Wednesday, September 30, 2009
D2football.com's Bob Eblen Talks Private Schools in National Column
September 30, 2009
I have a long held theory regarding private schools in Division II football that goes something like this:
It is an uphill battle for any private school to contend nationally in football at this level because of economics. Since it costs much more to go to a private school than it does to a public, the partial scholarship that is typical at this level leaves the prospective recruit paying more out of pocket to go to the private school.
Of course there are reasons that a student-athlete might still choose the private school, but generally speaking, the lower cost of going "public" is going to win out with recruits more often than not.
This theory has held up pretty well over the years. Just one private school (Lehigh in 1977) has ever won a D-II football national championship. It's been eight years since a private school has even won its region and advanced to the national semifinals. Outside of Carson-Newman and its three national championship game appearances in the late 90's, there really hasn't been a private school that has come close to becoming a national power.
In the past, the private schools that played in the "major" conferences seemed to be especially disadvantaged.
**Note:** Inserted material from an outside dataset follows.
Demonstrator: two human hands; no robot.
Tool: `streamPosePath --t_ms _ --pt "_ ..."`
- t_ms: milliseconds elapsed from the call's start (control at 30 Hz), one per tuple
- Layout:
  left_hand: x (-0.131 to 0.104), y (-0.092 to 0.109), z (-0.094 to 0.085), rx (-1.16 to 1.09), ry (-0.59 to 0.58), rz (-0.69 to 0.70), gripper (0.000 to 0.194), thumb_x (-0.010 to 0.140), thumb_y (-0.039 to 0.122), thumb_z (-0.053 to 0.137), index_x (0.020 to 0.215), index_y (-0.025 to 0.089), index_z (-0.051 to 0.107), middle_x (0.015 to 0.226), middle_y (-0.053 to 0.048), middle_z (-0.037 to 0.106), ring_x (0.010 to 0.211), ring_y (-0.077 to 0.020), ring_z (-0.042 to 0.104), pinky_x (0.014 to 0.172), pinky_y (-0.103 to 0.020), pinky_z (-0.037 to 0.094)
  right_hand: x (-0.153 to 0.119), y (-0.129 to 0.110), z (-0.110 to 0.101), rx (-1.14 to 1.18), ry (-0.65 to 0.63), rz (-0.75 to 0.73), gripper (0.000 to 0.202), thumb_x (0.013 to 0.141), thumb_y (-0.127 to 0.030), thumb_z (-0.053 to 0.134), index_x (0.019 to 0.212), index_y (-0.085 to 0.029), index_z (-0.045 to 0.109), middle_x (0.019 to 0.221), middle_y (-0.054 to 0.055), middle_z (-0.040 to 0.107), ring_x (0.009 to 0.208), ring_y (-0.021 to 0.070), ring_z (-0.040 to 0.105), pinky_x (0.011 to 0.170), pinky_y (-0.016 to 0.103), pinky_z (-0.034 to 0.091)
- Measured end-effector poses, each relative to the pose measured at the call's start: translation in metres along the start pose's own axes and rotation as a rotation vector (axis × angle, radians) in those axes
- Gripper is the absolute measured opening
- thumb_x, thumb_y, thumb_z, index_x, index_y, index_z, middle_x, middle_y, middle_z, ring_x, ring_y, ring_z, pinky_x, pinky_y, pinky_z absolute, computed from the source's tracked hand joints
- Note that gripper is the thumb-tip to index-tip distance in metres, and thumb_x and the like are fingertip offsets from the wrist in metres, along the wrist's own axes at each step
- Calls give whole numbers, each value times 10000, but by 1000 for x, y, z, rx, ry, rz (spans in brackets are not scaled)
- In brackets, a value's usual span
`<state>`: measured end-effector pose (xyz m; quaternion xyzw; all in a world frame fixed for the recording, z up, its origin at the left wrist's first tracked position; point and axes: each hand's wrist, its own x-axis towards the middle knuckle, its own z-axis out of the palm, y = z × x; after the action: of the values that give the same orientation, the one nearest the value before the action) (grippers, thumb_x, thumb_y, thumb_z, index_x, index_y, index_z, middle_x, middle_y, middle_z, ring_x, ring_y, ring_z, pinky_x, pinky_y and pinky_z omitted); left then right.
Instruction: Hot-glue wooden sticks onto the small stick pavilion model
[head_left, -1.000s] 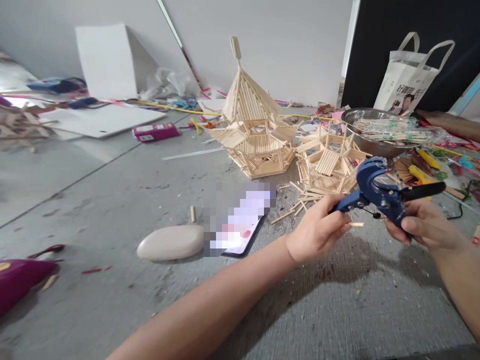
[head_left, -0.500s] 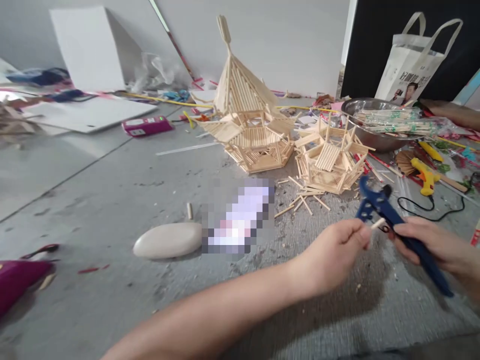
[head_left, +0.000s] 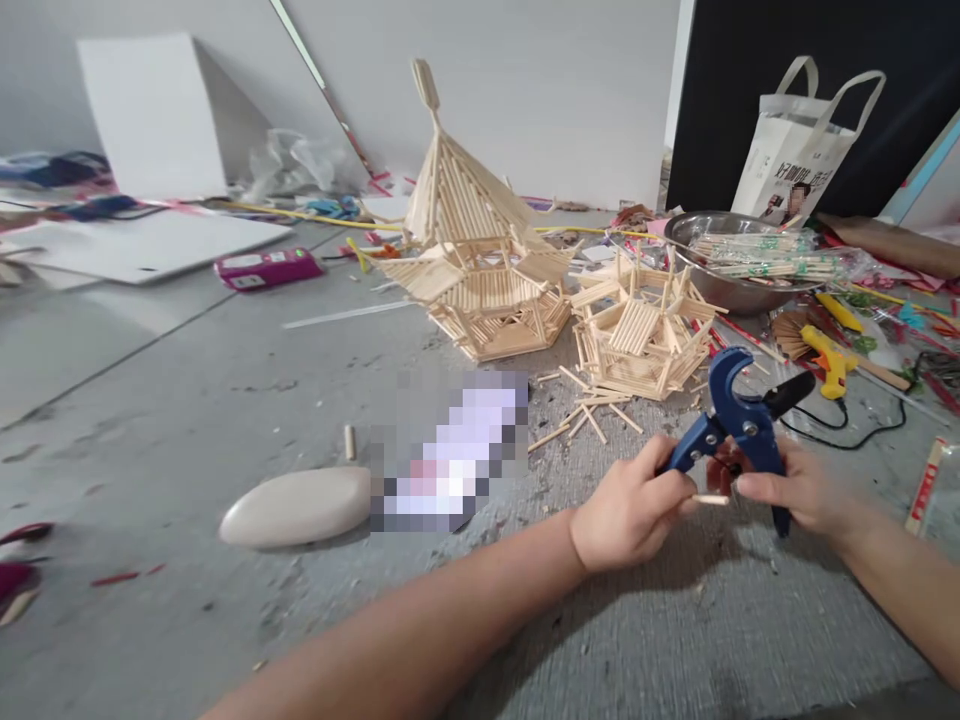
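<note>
My left hand (head_left: 634, 510) is closed on a short wooden stick (head_left: 711, 499) and on one blue handle of a pipe cutter (head_left: 750, 428). The other handle lies in my right hand (head_left: 806, 495), its fingers wrapped round it and slightly blurred. The cutter points up and away, with its curved jaw and dark blade spread apart and nothing between them. Beyond my hands, several loose sticks (head_left: 589, 410) lie beside a small pavilion frame (head_left: 637, 335) built from sticks. Left of it stands a taller stick pavilion (head_left: 480, 210) with a pointed roof.
A pixelated phone-like slab (head_left: 461, 450) and a smooth pale oval object (head_left: 296, 508) lie to the left on the concrete floor. A metal bowl (head_left: 724, 275) holds bagged sticks. Right of my hands are a yellow glue gun (head_left: 825, 360) with a black cord and a paper bag (head_left: 787, 165).
The cutter has turned more upright, and its handles have spread. My left hand has moved from beside it onto one handle, keeping the stick. The view has shifted slightly.
</note>
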<state>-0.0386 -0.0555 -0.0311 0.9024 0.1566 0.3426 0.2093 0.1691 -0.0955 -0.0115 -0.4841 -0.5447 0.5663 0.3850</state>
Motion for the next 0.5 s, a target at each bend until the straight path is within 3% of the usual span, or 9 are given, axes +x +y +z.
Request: streamPosePath --t_ms 233,367,433,500 --pt "-4 5 -2 57 77 190 113 832 180 386 776 178 483 860 -77 495 588 -108 441 489 -221 417 -24 12 7 -21 -71 45 346 691 -469 639 926 -215 648 796 30 624 712 152 556 668 305 456" --pt "-8 2 4 -3 138 274 128 823 216 385 750 190 487 859 -83 512 569 -116 444 460 -231 401 -28 1 10 -71 -177 -68 595 740 -409 607 1294 -278 437 1182 75 553 1039 211 526 909 390 396" --pt "-8 1 5 -22 133 278 143 835 241 375 759 193 485 847 -88 519 577 -129 462 457 -240 407 -26 -7 9 -84 -258 -128 649 733 -394 611 1332 -272 392 1305 83 468 1193 240 431 1003 426 307" --pt "-7 4 4 -73 105 234 170 858 261 359 763 190 480 834 -97 527 658 -157 513 518 -259 454 -21 -11 7 -43 -342 -130 642 714 -383 629 1313 -277 423 1309 66 474 1252 245 377 1048 442 233"
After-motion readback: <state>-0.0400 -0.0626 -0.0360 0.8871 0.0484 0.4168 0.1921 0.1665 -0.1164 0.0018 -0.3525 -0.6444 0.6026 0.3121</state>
Southwest Baptist left the MIAA because it couldn't compete. Neither Mercyhurst nor Gannon had ever had a winning record in the GLIAC before both left the league in 2008. I remember watching Augustana have some well-coached teams with a few talented front line players back in the days of the NCC. But the Vikings rarely had the depth to consistently compete with the big state schools.
I bring this issue up because I'm starting to get the sense that my theory may not be quite as solid as I once thought.
It all starts with second-ranked Abilene Christian. According to my theory, as the only private school in the LSC, ACU should not be a football powerhouse. But Chris Thomsen continues to out-recruit his counterparts in the conference when the other schools should have a built in advantage. With so much young talent in place, it doesn't seem like ACU is ready to go away any time soon.
Then you have the fact that Shaw has won two straight CIAA titles. Seton Hill reached the playoffs out of the WVIAC last season and another private school in that league-- Charleston-- appears to be the front-runner in the conference this season.
A quick peak at the GLIAC standings shows three private schools-- Findlay, Ashland, and Hillsdale-- just behind Grand Valley in the current standings.
And then there is the surprise team of 2009: Ouachita Baptist. Last year was the first time OBU has sported a winning record since moving into D-II in the mid-90's. Now the Tigers have blown out traditional GSC powers Valdosta State and Delta State in back to back weeks. It certainly appears as if OBU is at the very least a playoff team and just maybe [gulp] the front-runner in Super Region Two.
Maybe this is all just a blip on the radar and in a few years we will be back to complete dominance by the big public schools. But for now, it certainly appears that many private schools are gaining ground and figuring out ways to be highly competitive. Hopefully that trend will continue.